173Au point de vue de la fumure, il faudrait d’abord supprimer le gaspillage en recueillant avec soin les déjections solides et liquides des animaux et des hommes : il ne faut pas oublier que les urines ont encore plus de valeur que les excréta solides.
174L’emploi des engrais chimiques devrait être tenté sur une petite échelle par toute concession un peu importante.

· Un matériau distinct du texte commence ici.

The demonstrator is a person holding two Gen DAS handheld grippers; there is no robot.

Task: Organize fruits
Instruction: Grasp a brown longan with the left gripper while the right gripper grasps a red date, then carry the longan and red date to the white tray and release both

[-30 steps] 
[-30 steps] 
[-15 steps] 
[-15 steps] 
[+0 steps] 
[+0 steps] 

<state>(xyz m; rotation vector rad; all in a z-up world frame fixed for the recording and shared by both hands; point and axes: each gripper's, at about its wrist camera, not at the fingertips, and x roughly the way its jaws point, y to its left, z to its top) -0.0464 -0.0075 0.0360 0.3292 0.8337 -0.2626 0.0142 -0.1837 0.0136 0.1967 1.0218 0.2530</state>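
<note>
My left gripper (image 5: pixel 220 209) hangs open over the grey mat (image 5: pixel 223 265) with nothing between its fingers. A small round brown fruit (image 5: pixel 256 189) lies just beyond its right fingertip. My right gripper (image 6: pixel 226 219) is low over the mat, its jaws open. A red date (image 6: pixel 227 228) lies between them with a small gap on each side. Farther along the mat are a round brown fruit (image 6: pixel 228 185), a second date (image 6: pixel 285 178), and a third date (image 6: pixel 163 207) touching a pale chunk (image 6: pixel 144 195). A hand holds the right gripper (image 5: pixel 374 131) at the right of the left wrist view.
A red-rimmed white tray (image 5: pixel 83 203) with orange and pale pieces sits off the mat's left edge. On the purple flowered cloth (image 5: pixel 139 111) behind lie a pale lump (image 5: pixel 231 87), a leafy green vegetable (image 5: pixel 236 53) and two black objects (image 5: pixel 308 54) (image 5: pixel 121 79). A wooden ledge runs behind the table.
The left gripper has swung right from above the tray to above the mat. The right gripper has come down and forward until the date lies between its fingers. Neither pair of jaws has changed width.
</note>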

Les essais en cours dans le delta montreront d’ici un an ou deux ce qu’on peut en attendre.
Notes de bas de page
1 Bulletin économique de l’Indochine, section B, 33e année, mars 1930, p. 249-292.
2 Cf. le « Compte rendu des travaux 1928-1929. III. Essais d’engrais en rizière » qui constitue le n° 4 du Bulletin économique de l’Indochine, Section B, 33e année, 58 p.
3 Cf. le Bulletin économique de l’Indochine, Section B, novembre 1930, p. 875-882.
4 Un phu’o’ng (dans la région en question) équivaut à 44 1 environ ou 26 à 27 kg de paddy suivant sa densité
5 Les trois premières exploitations de ce paragraphe sont situées aux confins du delta, où le loyer est toujours plus réduit.
6 La durée de la journée de travail est de sept heures en Italie, de onze heures ici ; le rendement horaire est comparable.
7 Ingénieur agronome Ε. P. Z. de la Société française des distilleries de l’Indochine
8 Planche sans ou avec des saillies de bois ou des couteaux de fer
9 Pour la description de ces appareils, cf. l’article de P. Pouchat « Le matériel de ferme au Tonkin » (Bulletin économique de l’Indochine, 1906, p 1071-1073).
10 L’énergie est exprimée en joule (symbole : J) de nos jours [NdÉ].